Reopening America: What restructuring communities will look like months ahead
Published 3:28 pm Tuesday, April 14, 2020
By Manoj Jain
Reopening America will be difficult, much like the entry of a space shuttle in the atmosphere or the experiencing of bends by a diver resurfacing from the ocean’s depth.
The reopening has been outlined by Dr. Tony Fauci, the trusted infectious disease doctor and the voice for the scientific community in America, in a podcast for the Wall Street Journal, and former Food and Drug Administration Commissioner Scott Gottlieb, in his report for the American Enterprise Institute.
For any city or community to even begin a conversation about reopening, it will first need to achieve some basic milestones. We must be successfully practicing social distancing, testing for COVID-19-suspect patients, and either averted or have overcome the surge.
The surge is a large influx of patients being admitted to the hospital across cities and communities in America, due to lack of social distancing and contracting the virus 2-4 weeks prior to becoming severely ill.
Gottlieb describes four triggers that can lead to the reopening of our country: the number of cases declining in a sustained manner over two weeks, hospitals coming out of crisis mode, testing being sufficiently available for all symptomatic patients, and successful tracing and monitoring conducted of all cases and their contacts.
After these basics, the nation and individual communities can consider reopening to a new normal. However, each city and community will have a different timeline and phased opening based on their epidemiology, caseload, and resources to monitor and contain a possible resurgence.
Local ingenuity and creativity will be required, and one can possibly envision the following steps. Any opening would require the workers to follow the key rules of handwashing, measuring and reducing proximity encounters, and masking. According to a New York Times article, a study of the SARS epidemic in 2003 showed that washing hands 10 times a day was “55% effective in stopping virus transmission while wearing a mask” was 68% more effective.
A mobile app such as mContain.comcan help workers in small and large business measure and reduce their proximity encounters. A proximity encounter is when one is within 6 feet of another individual for more than 10 minutes.
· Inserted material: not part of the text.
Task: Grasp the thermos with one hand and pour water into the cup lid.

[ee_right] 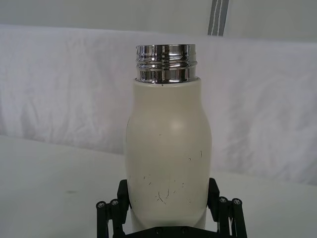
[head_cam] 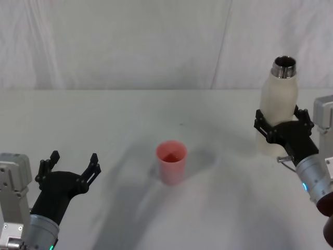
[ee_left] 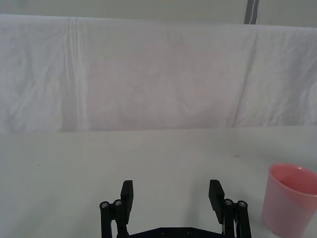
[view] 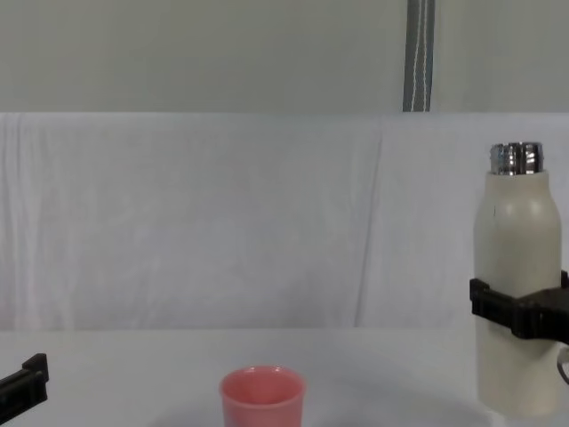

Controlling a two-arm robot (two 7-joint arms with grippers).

Once a decision is made of initiating reopening then the question arises as to what work, recreation, and entertainment places should open and when? There is no easy answer to this. However, we can consider opening large corporate workplaces since they can possibly have better enforcement to social distancing measures and may have greater distance among workers.
This can be followed by small businesses, then by shopping malls and small retail shops. Each time making sure that people avoid crowded places and waiting rooms by checking in and then waiting in their cars for their appointment. Next would be a restaurant for limited in-room dining with tables 6 feet apart and servers possibly wearing masks and/or gloves.
The last to open would be large gatherings such as conferences, festivals, concerts, and sports events unless they can assure 6 feet distance among the cluster of fans who may be from a single-family. The National Football League may want to consider this for the fall season. (Obviously, after having each player, staff and coach tested on Thursday for the Sunday’s game.)
While students and faculty are in close quarters and commonly spread respiratory infections, we do not know for the COVID-19 if children are getting infected in large numbers and transmitting the virus asymptomatically. A long summer vacation for children allows a bit of a reprieve in making the decision.
In short, the reopening process will not be easy. We will need to use innovative approaches to prevent a second wave of infections. Fortunately, America is seeing the first glimmer of light at the end of the tunnel, but we must be deliberate and measured in the speed and trajectory of the reopening.
Otherwise, we may burn or suffer the bends like a spacecraft or a diver during the reentry and resurfacing as we begin to reopen America.
(Dr. Manoj Jain is an infectious disease doctor and faculty member at Rollins School of Public Health at Emory University.)